L’autre écueil, et non le moindre, est le fatalisme aigu de nos critiques, ou ceux qui en tiennent lieu. Les moins pessimistes plongent notre poésie actuelle dans un inquiétant « déclin » ; et d’autres, ceux qui n’ont aucun sens de la pudeur et de la limite, la jugent de stupide quand ils ne la proclament pas tout simplement morte. L’histoire de notre poésie est la même sous toutes les plumes : on parle des précurseurs et on cite abondamment Louis Marie Mbague Pouka ; puis on passe aux nationalistes des années 60 (Philombe, Kayo, Sengat Kuo
) qu’on classe aussi parmi les poètes de la Négritude. Et on s’arrête aux années 80, période de la génération de la nouvelle audace ou de l’animal langage avec Fernando D’Almeida et Paul Dakeyo. Là s’arrête le coté dynamique et lumineux de notre poésie. L’autre côté, c’est-à-dire, l’après années 80, est autrement traité, lorsqu’on ne le passe pas bonnement sous silence. Ici, on ne parle plus des poètes camerounais, mais de tout ce qui empêche aussi qualitativement que quantitativement de perpétuer la vitalité et la gloire caractéristiques des fastes années originelles.
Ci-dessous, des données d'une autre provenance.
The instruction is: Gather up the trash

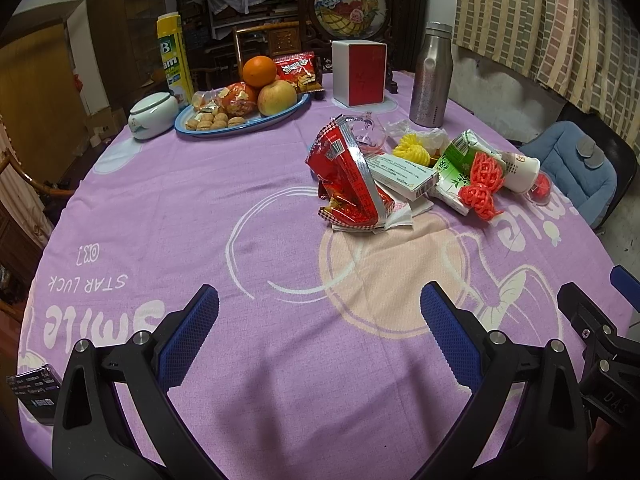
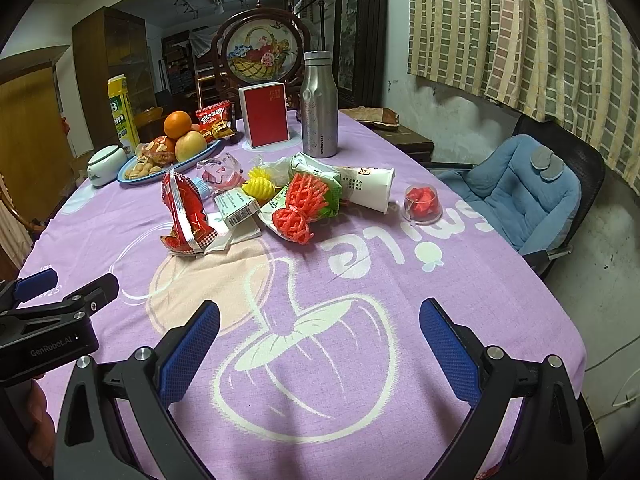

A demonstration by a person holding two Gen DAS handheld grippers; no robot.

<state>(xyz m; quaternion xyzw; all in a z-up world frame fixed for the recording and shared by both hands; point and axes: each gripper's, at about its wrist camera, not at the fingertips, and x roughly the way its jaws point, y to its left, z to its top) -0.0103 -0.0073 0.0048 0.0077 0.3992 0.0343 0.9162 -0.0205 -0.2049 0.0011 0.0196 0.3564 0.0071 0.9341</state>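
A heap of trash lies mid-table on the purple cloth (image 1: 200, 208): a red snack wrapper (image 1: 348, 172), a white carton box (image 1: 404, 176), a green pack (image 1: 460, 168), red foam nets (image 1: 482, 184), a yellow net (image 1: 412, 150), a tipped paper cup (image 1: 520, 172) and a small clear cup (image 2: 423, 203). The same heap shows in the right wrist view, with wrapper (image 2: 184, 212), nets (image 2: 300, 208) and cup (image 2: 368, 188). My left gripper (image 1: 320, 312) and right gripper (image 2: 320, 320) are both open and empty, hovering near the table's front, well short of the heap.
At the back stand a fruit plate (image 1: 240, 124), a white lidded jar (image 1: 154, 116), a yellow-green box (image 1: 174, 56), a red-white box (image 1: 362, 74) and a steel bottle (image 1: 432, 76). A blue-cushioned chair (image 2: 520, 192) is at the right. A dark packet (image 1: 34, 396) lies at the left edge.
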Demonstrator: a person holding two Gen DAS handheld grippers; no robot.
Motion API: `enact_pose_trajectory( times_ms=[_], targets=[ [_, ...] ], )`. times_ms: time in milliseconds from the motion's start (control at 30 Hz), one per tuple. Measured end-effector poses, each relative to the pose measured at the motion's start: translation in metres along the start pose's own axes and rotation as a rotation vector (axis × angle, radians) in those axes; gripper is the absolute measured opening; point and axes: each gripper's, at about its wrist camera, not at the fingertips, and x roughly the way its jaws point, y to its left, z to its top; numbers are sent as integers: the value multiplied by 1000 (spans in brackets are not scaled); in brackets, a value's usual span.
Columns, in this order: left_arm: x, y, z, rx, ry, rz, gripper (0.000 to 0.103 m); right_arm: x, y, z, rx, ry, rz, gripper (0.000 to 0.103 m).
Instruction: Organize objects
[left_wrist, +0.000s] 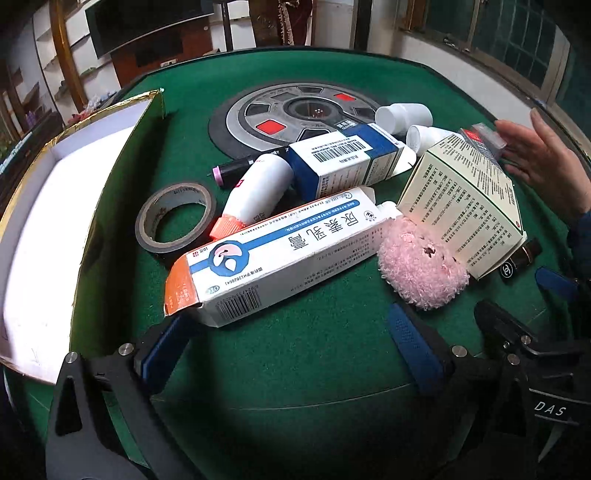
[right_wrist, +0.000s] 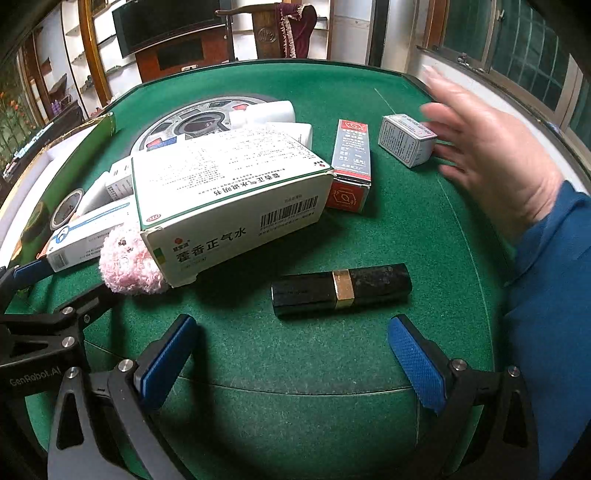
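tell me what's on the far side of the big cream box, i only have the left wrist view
observer: A slim red and grey box lies flat beside its right end.
operator: are the right tongs holding anything
observer: No, the right tongs are open with nothing between them.
operator: what's nearest to them
observer: A black tube with a gold band, lying on its side just ahead of them.
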Motion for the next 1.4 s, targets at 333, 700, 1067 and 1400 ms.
enact_pose_trajectory(
  times_ms=[333, 700, 1067, 1400],
  targets=[
    [0, -1, 2, 0, 1, 0, 103, 0, 0, 1, 0, 0, 0, 103],
    [1, -2, 2, 0, 1, 1, 103, 0, 0, 1, 1, 1, -1, 103],
    [1, -3, 2, 0, 1, 1, 103, 0, 0, 1, 1, 1, -1, 103],
    [1, -4, 3, 0, 1, 1, 103, -1, 0, 1, 1, 1, -2, 103]
  ],
)
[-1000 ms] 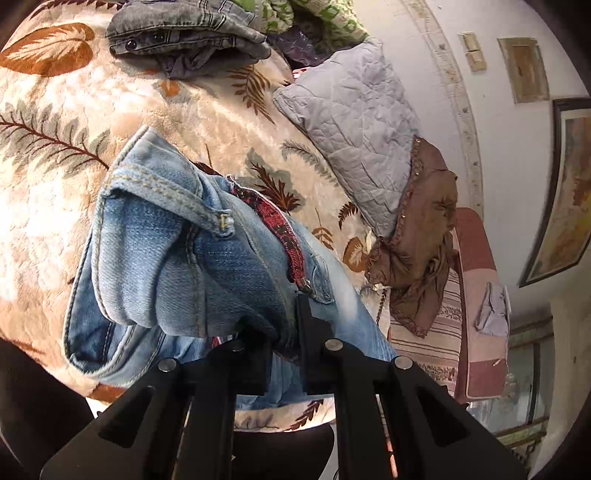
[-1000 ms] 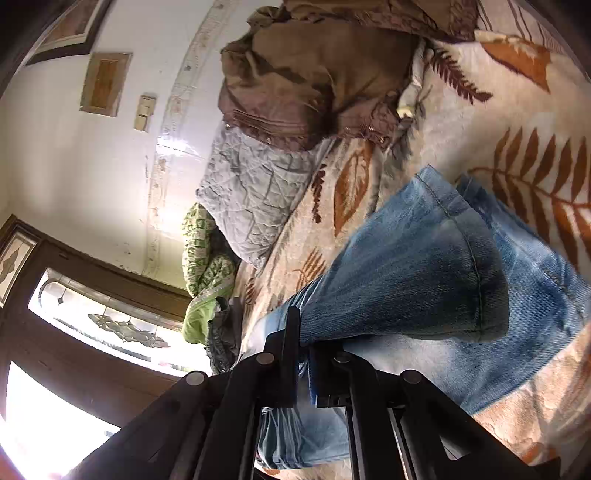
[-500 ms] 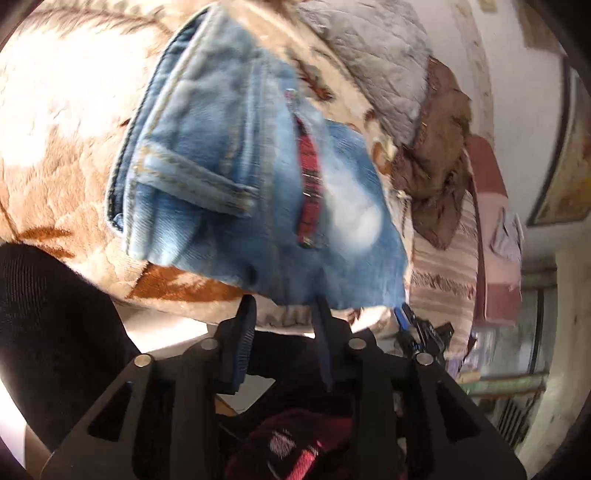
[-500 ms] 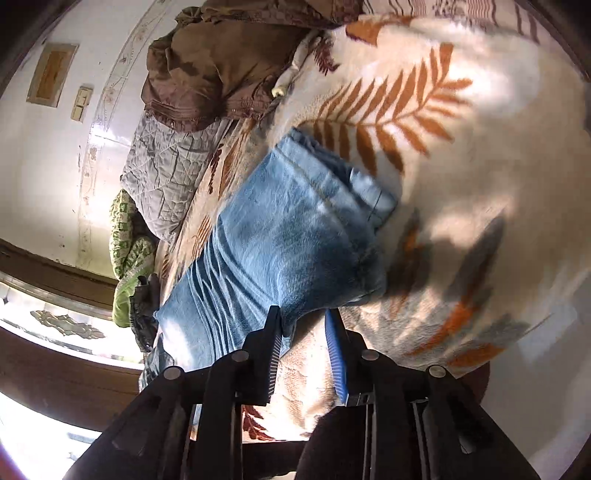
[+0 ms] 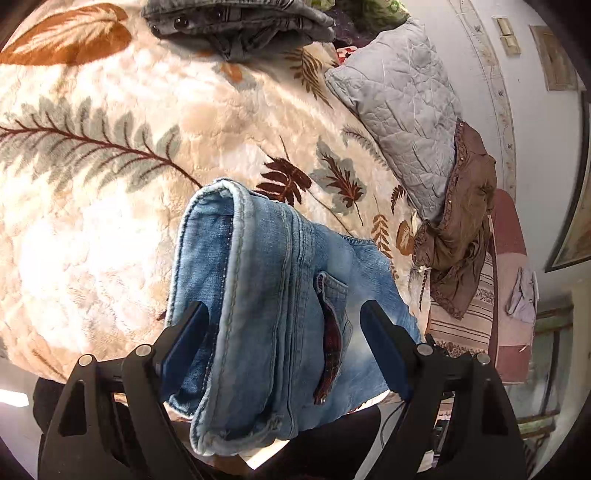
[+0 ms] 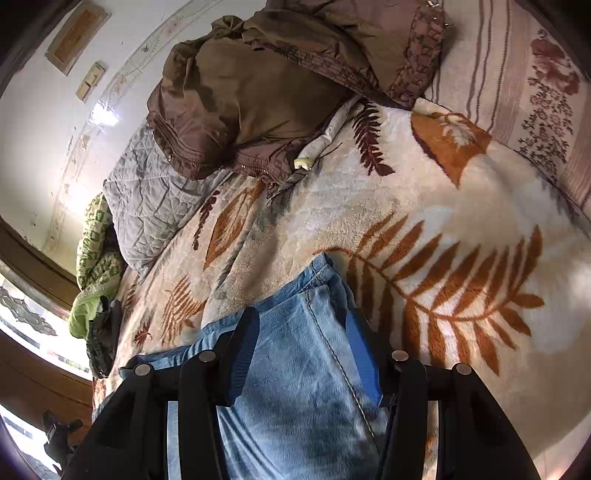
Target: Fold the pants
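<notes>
Left wrist view – both tongs (image 5: pixel 284 332) (image 6: pixel 299 354) opening, released, jeans (image 5: pixel 266 314) between, their near edge cut off.

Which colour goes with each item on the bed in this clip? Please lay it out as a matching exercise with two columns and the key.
Column 1:
1. folded jeans
2. quilted pillow
3. crumpled garment beside the pillow
4. folded pants at the far end of the blanket

Column 2:
A. dark grey
B. brown
C. light blue
D. pale grey

Pairs: 1-C, 2-D, 3-B, 4-A
</notes>
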Motion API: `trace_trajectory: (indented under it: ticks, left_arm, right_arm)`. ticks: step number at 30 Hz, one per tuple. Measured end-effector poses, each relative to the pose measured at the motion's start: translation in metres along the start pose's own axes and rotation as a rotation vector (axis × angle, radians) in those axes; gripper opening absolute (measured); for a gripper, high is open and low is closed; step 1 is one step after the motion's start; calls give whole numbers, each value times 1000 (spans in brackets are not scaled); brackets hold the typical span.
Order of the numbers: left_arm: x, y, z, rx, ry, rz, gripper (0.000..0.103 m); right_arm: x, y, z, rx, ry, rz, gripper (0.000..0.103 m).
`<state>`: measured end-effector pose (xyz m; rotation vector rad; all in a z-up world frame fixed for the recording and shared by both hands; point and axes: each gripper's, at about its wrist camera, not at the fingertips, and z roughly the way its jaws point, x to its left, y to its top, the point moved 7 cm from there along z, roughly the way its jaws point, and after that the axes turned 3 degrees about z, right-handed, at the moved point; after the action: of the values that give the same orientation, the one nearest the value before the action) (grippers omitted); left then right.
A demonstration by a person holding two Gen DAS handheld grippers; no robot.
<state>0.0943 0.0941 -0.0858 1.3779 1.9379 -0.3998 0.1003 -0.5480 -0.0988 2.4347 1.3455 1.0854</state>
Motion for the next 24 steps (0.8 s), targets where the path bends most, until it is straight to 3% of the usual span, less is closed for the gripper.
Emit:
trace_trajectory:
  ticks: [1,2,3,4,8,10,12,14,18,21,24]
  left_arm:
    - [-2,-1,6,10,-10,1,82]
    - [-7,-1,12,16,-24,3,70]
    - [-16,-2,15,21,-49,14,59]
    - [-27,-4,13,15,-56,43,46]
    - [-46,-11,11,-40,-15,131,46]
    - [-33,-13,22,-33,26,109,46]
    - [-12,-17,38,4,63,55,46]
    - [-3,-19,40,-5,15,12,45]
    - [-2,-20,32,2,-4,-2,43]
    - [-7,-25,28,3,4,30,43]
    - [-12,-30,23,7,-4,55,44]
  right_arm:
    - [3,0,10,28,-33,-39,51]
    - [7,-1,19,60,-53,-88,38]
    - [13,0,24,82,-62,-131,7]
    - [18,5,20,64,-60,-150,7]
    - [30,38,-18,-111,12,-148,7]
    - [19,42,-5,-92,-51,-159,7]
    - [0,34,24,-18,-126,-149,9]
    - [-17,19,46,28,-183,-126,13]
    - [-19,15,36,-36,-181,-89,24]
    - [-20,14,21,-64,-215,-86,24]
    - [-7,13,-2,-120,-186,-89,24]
Les raisons, Isaac Célestin Tchého sait les trouver et les énumérer : mévente de la poésie comme genre littéraire, présence négligeable dans les programmes scolaires, disparition des revues littéraires et de l’association des poètes et écrivains camerounais (Apec), censure officielle qui étouffe les talents et promeut les navets
Ces multiples barrières sont, de l’avis du poète critique, autant d’affres qui contraignent le poète à se rétracter dans un maquis de l’écriture qu’il sait transformer en refuge, en attendant des moments rassurants pour enfin appartenir au grand jour. Et comme un déclin sait parfois allumer des génies, celui dont Aloys Avini va faire preuve dans son livre La magie du verbe, écrit il y a longtemps (de l’avis de l’auteur lui-même) et publié finalement en 2002 chez CLE, achève de noircir le tableau déjà pitoyable de la poésie écrite au Cameroun ces dernières années.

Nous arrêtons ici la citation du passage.